_Exercise objective:_
Look through the records below for the line holding "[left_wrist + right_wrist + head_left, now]". Write it out exactly, with each following line through the line holding "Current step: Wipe".

[Source data]
◇ ◇ ◇ ◇ ◇

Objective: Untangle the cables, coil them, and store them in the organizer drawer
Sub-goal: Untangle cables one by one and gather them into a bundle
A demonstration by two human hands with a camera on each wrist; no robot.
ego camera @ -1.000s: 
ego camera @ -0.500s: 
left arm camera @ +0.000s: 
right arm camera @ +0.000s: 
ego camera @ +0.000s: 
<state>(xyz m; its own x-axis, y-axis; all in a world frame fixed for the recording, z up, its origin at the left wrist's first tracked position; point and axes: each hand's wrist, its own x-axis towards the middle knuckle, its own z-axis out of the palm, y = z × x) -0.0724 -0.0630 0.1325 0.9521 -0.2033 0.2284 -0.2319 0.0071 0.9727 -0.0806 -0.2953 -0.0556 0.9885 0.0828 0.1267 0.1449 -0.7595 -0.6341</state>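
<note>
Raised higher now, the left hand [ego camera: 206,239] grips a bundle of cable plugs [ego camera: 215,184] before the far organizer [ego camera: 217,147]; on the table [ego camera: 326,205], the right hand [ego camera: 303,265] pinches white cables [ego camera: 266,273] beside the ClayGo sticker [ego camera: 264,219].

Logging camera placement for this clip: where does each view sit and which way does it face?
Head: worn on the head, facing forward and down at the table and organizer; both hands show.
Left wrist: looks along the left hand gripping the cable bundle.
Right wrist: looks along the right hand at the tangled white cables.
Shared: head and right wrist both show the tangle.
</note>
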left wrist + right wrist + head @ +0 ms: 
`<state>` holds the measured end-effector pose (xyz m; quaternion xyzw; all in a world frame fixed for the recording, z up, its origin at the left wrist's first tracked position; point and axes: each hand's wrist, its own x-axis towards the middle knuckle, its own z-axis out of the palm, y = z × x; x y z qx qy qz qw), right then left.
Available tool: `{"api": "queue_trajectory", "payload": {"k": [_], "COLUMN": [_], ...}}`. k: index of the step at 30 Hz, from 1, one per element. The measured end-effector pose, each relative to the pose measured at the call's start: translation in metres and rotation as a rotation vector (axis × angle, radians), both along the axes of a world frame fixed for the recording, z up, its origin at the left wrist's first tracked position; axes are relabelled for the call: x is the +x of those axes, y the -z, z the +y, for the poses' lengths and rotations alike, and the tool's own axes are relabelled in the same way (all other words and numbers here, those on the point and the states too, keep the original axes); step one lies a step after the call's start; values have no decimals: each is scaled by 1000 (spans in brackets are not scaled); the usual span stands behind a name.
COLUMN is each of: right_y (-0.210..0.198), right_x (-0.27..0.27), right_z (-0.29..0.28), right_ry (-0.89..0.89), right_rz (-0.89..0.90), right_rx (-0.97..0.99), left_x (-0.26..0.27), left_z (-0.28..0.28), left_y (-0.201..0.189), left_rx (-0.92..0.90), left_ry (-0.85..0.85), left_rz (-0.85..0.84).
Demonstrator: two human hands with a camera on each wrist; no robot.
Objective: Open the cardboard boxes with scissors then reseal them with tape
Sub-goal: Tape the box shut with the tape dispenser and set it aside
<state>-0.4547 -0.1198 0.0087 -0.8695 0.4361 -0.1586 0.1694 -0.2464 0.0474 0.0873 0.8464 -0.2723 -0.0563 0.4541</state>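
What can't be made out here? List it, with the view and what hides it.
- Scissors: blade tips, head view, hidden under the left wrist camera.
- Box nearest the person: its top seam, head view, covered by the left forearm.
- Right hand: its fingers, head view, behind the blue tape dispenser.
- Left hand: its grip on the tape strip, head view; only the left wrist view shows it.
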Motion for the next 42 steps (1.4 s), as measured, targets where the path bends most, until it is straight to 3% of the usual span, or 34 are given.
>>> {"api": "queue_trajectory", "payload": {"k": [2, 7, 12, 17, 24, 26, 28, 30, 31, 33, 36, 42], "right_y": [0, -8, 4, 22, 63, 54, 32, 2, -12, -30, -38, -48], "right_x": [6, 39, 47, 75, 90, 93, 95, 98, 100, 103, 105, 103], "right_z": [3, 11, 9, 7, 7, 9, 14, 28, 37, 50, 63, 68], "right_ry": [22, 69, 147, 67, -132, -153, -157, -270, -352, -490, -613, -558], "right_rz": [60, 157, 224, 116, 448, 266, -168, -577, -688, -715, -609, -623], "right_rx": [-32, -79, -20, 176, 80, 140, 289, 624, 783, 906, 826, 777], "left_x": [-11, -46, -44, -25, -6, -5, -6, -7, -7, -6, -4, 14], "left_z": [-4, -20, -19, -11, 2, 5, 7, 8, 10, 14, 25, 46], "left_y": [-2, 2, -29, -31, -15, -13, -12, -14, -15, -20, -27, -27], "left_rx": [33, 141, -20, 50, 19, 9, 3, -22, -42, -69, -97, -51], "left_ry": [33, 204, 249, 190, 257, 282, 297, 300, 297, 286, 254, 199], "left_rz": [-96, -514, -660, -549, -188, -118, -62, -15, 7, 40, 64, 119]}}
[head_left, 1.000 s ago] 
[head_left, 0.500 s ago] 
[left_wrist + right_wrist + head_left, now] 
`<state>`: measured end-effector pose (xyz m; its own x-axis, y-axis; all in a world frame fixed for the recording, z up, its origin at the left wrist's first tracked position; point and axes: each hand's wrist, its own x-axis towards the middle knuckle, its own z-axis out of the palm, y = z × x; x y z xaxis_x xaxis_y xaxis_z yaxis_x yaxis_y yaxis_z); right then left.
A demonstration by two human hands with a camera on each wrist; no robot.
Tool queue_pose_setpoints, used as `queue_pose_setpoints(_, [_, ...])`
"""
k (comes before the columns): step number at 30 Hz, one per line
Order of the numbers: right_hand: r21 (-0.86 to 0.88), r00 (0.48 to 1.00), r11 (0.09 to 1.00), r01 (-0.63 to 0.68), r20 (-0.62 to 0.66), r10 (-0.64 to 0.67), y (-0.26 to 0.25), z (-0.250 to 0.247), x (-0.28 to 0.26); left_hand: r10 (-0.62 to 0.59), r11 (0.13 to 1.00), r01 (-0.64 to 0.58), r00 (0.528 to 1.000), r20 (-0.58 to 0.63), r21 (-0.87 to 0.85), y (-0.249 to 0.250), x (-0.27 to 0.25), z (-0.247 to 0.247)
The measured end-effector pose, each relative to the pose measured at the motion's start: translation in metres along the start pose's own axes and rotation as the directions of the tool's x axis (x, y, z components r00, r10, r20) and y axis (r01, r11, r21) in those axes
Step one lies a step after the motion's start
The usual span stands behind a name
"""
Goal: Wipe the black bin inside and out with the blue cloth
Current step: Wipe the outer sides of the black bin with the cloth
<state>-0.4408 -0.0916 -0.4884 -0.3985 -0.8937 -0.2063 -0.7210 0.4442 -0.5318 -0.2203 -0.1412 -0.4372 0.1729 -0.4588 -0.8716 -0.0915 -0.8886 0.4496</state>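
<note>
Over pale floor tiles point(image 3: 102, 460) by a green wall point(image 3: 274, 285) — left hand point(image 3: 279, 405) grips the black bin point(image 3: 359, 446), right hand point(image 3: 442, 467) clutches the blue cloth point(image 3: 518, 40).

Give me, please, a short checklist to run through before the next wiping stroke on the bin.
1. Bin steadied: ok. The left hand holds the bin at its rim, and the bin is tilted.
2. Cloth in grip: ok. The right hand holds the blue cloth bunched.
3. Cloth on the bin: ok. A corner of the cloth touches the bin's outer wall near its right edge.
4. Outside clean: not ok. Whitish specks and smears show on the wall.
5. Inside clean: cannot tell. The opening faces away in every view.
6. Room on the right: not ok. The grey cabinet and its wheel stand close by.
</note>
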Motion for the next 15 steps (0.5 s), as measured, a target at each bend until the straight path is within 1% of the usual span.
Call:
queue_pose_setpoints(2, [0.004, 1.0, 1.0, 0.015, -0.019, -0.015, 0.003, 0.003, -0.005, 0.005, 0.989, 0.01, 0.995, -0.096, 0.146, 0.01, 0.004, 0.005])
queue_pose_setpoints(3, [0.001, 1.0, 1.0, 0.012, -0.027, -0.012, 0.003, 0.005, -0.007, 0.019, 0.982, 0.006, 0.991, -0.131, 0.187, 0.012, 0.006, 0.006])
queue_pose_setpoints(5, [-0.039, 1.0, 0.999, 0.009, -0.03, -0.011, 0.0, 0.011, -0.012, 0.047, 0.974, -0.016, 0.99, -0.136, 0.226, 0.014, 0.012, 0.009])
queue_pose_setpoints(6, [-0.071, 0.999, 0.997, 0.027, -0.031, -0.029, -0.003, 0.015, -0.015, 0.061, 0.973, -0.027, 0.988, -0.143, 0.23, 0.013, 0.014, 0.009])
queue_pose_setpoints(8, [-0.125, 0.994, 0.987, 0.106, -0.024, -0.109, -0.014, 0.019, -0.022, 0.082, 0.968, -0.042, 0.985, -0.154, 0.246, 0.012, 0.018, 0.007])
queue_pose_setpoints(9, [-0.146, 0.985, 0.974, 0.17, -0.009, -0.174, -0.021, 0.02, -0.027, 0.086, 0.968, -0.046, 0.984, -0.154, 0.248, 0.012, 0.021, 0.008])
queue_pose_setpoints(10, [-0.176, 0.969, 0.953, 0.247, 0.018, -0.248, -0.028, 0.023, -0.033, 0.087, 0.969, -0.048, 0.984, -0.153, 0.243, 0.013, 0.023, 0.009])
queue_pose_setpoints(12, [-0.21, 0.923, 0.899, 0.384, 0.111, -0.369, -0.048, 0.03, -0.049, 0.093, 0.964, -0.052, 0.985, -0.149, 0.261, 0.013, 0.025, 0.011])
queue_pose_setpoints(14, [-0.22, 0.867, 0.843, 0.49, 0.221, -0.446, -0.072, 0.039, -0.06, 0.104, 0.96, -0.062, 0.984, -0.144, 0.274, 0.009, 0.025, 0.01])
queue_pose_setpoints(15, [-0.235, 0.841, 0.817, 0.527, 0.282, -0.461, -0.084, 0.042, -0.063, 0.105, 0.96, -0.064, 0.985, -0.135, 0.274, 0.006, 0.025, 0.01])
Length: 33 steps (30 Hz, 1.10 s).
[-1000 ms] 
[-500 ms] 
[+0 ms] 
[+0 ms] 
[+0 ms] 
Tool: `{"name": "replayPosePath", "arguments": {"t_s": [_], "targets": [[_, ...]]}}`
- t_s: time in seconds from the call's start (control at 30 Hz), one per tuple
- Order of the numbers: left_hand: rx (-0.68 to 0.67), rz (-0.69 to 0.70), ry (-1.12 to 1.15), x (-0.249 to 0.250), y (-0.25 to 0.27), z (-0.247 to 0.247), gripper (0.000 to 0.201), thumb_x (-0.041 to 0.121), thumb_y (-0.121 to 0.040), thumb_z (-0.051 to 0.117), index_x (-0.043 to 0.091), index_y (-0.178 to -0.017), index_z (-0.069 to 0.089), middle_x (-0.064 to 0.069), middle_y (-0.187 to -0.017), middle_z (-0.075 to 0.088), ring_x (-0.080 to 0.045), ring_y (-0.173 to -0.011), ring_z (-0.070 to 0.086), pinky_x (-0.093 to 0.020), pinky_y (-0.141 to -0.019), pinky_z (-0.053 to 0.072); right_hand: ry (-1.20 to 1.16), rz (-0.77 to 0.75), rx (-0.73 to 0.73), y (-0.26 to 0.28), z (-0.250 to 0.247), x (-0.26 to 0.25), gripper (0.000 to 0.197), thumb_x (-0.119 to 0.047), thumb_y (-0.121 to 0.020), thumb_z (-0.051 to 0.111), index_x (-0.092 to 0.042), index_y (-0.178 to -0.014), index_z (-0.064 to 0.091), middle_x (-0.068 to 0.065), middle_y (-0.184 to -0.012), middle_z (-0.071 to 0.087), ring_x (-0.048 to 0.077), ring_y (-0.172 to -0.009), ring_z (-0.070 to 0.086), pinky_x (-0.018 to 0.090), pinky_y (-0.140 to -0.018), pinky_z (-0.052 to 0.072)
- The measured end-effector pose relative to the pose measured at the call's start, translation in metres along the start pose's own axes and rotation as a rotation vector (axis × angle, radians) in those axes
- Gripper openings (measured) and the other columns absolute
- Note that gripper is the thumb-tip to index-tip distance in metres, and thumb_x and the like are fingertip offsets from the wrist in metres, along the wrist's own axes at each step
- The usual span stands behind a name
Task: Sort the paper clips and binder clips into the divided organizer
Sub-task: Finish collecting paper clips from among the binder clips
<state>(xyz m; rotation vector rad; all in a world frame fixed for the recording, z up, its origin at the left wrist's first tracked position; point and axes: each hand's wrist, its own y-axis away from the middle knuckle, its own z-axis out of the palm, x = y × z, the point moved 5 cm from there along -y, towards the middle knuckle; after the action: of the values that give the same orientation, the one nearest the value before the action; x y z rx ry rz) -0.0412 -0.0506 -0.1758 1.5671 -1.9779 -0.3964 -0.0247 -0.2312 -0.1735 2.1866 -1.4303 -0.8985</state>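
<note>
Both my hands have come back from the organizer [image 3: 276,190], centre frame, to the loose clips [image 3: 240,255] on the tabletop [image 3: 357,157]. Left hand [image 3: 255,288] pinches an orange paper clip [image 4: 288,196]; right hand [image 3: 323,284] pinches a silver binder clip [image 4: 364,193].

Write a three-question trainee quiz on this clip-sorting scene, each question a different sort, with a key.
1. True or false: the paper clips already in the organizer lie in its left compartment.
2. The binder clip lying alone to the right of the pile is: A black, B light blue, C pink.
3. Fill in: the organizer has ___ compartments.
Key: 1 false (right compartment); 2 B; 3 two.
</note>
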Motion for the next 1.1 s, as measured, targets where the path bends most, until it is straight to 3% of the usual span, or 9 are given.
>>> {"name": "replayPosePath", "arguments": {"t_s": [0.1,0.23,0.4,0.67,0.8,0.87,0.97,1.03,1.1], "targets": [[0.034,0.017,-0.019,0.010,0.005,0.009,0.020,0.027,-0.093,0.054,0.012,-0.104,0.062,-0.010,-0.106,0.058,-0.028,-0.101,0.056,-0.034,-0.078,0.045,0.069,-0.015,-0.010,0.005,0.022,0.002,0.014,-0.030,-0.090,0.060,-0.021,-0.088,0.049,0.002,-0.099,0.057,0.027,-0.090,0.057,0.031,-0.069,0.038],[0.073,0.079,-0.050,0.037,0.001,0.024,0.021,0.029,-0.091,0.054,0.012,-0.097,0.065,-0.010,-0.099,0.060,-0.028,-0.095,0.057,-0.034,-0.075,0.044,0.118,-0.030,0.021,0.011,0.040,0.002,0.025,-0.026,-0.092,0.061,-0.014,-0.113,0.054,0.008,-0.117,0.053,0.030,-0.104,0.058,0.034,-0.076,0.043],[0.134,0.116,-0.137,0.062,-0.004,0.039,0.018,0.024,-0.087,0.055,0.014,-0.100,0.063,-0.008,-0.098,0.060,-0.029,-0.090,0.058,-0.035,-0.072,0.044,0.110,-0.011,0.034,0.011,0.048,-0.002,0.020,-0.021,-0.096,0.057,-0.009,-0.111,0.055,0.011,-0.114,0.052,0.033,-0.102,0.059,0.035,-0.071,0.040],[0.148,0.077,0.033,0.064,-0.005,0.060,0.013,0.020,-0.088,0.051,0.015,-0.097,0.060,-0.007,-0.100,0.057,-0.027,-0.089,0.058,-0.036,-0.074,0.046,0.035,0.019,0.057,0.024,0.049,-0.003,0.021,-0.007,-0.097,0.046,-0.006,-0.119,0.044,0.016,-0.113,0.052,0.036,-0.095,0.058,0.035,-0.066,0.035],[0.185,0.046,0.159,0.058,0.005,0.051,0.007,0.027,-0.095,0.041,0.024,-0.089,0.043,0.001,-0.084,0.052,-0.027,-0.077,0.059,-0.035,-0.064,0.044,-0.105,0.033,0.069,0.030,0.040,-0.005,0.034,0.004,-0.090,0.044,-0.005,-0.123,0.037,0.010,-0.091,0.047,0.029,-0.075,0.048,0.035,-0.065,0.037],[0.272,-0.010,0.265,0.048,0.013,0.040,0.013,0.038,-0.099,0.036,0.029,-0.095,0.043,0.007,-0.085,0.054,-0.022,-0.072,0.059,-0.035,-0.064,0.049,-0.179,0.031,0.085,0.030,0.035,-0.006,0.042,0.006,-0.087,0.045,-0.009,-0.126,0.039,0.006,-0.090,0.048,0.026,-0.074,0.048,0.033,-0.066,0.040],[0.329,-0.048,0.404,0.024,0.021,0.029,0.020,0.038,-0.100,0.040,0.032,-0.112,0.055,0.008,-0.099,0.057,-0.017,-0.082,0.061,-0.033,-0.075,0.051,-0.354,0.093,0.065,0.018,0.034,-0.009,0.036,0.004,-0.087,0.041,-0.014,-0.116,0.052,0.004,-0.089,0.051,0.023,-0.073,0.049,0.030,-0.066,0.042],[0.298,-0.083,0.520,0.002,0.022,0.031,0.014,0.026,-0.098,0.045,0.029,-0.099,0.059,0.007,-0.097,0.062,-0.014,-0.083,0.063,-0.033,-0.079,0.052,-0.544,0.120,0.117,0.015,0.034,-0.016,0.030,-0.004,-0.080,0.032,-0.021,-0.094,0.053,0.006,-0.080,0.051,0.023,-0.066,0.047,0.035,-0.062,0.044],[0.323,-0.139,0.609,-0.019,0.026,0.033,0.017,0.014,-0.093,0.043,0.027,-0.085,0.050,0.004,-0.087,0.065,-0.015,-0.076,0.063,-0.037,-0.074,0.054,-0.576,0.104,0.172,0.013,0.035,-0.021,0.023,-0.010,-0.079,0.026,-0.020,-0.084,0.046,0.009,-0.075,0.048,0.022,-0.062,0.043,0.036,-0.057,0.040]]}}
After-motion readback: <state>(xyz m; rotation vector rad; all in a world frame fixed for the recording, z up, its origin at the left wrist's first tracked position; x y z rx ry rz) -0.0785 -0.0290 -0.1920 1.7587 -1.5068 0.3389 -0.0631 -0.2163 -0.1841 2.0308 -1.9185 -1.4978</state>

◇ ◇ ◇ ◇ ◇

_Result of the task:_
[left_wrist + right_wrist + head_left, now] 
`<state>`: measured end-effector pose (xyz m; its own x-axis, y-axis; all in a world frame fixed for the recording, z up, its origin at the left wrist's first tracked position; point and axes: each hand's wrist, its own x-axis towards the middle knuckle, its own z-axis out of the palm, y = z × x; x y z xaxis_x xaxis_y xaxis_z yaxis_x yaxis_y yaxis_z); right then left.
A demonstration by two human hands with a camera on each wrist; no robot.
Tool queue_pose_setpoints, used as `queue_pose_setpoints(_, [_, ...])`
"""
k (comes before the columns): step number at 30 Hz, one per line
Order of the numbers: right_hand: r21 (-0.86 to 0.88), r00 (0.48 to 1.00), r11 (0.09 to 1.00), r01 (-0.63 to 0.68), r20 (-0.62 to 0.66), r10 (-0.64 to 0.67), y (-0.26 to 0.25), z (-0.250 to 0.247), x (-0.28 to 0.26); left_hand: r10 (-0.62 to 0.59), r11 (0.13 to 1.00), r01 (-0.64 to 0.58), r00 (0.528 to 1.000), r20 (-0.58 to 0.63), r21 (-0.87 to 0.85), y (-0.249 to 0.250), x (-0.27 to 0.25), z (-0.247 to 0.247)
The measured end-effector pose, each relative to the pose measured at the motion's start: translation in metres along the start pose's own axes and rotation as the directions of the tool's x axis (x, y, z components r00, r10, r20) and y axis (r01, r11, r21) in those axes
Step one lies a step after the motion's start
The usual span stands behind a name
"""
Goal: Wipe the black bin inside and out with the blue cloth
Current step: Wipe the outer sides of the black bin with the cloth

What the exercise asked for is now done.